## [Directions for this task]
Write out the stretch of lines below that begins at the line with "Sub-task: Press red" and ends at the line with "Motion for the", including both, exactly as given and nothing more.

[Dataset items]
══════════════════════════════
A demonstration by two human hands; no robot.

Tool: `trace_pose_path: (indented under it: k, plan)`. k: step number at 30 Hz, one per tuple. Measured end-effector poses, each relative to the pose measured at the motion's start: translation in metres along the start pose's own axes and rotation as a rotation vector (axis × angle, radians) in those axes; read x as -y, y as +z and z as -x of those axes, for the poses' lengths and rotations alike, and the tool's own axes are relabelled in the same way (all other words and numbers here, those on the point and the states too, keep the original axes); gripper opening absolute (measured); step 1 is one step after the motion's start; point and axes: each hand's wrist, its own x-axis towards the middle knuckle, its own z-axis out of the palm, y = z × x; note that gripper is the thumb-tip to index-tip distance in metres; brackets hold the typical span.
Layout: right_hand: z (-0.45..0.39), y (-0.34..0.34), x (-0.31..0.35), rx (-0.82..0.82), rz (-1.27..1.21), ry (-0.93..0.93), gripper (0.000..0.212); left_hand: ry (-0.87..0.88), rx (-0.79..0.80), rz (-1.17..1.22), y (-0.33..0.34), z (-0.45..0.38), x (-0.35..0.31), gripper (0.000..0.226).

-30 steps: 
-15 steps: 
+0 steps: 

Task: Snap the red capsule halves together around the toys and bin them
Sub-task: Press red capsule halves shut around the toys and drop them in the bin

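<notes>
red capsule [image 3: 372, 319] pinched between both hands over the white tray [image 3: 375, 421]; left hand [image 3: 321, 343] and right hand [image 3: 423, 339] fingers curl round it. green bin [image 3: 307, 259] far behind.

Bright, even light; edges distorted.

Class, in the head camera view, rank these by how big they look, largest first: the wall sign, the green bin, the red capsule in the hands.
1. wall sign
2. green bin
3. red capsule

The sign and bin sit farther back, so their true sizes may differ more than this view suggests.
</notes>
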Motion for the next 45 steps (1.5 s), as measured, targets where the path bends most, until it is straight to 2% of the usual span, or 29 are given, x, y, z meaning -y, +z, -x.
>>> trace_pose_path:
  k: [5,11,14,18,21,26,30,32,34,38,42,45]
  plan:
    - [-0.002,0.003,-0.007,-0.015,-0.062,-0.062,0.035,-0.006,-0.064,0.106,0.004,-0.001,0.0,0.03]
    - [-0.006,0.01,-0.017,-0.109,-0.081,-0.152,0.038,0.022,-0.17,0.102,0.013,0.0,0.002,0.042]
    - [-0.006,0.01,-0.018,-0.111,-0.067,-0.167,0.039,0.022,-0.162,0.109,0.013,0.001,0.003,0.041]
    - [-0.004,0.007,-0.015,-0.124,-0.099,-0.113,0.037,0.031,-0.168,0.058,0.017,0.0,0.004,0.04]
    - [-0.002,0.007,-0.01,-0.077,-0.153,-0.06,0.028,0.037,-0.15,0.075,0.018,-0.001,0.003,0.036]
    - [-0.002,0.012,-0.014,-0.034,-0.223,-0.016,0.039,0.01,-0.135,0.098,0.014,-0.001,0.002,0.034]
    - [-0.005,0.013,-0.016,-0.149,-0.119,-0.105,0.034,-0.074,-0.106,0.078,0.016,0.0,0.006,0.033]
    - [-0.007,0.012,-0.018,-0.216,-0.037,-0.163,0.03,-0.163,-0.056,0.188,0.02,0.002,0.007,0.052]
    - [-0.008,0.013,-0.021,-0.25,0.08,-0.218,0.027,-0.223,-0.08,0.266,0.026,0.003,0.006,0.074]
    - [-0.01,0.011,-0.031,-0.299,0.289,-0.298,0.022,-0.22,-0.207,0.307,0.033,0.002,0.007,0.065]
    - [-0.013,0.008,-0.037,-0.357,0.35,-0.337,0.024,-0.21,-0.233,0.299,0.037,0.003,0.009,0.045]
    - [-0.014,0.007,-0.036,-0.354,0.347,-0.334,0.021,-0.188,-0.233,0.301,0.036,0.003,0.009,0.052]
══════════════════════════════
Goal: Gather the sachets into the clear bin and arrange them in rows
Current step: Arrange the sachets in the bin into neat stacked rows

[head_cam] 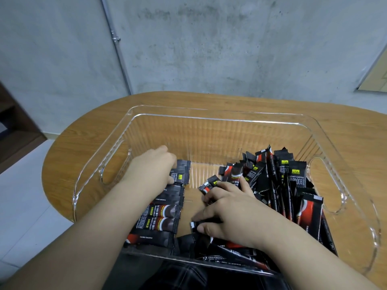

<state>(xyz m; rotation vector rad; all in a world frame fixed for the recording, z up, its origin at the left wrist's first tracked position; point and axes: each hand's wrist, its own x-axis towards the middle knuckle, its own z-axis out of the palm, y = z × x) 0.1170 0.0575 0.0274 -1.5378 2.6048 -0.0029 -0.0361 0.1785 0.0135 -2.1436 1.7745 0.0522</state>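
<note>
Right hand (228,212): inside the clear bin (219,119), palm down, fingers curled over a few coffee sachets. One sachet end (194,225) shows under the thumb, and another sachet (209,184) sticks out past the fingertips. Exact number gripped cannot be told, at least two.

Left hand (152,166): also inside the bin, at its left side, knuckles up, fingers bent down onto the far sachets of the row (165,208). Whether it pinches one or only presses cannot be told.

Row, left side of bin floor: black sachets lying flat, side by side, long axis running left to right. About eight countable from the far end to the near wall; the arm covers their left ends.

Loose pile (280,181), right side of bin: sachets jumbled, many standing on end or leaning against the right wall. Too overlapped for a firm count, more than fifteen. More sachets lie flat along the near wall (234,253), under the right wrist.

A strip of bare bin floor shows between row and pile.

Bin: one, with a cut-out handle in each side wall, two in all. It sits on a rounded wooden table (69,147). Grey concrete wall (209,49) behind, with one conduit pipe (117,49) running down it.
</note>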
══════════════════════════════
## [Expected answer]
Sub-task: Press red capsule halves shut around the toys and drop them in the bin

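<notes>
red capsule [image 3: 372, 319] pinched between both hands over the white tray [image 3: 375, 421]; left hand [image 3: 321, 343] and right hand [image 3: 423, 339] fingers curl round it. green bin [image 3: 307, 259] far behind.

Bright, even light; edges distorted.

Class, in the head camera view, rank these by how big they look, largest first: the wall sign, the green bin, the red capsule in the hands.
1. wall sign
2. green bin
3. red capsule

The sign and bin sit farther back, so their true sizes may differ more than this view suggests.
</notes>
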Motion for the next 45 steps (1.5 s), as measured, targets where the path bends most, until it is straight to 2% of the usual span, or 29 are given, x, y, z meaning -y, +z, -x.

This completes the response to the exercise.